-- Problem statement --
In the material below, which lines hold the word "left"? Pick each one out.

'''

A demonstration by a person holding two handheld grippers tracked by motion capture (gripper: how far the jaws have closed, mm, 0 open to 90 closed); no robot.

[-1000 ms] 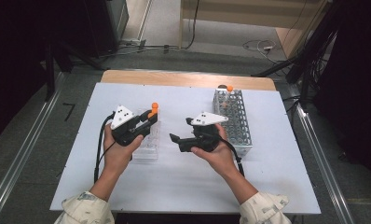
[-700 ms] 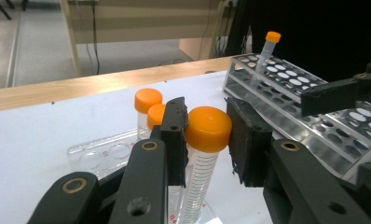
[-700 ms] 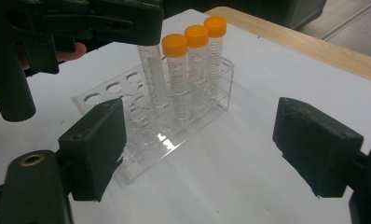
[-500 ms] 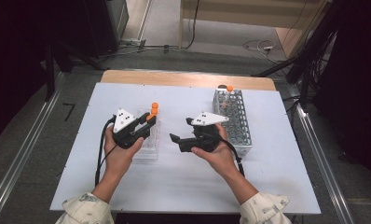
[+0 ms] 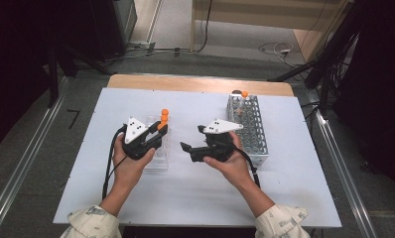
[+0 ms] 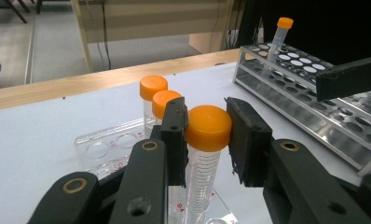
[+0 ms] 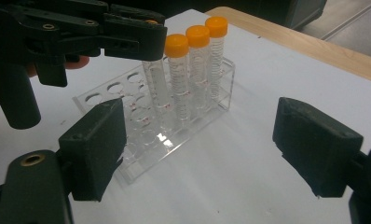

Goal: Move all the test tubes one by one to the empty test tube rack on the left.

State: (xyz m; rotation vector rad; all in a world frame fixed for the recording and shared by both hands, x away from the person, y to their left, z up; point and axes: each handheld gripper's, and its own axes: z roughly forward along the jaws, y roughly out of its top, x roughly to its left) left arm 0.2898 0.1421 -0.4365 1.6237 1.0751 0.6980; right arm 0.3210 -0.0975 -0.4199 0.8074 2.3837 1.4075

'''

-- Exercise answer --
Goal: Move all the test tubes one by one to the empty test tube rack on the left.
State: (xyz m; rotation vector rad; all in a world frame fixed for the recording and shared by both hands, x away from the person, y to their left, z up; point and axes: each handheld gripper's, and its own axes: z roughly forward along the jaws, y roughly out of its top, x roughly to its left) left arm 0.2898 0.1421 -0.4365 1.6237 1.0751 0.6980; right arm 0.3210 -0.0975 -0.4199 0.8074 2.3837 1.4075

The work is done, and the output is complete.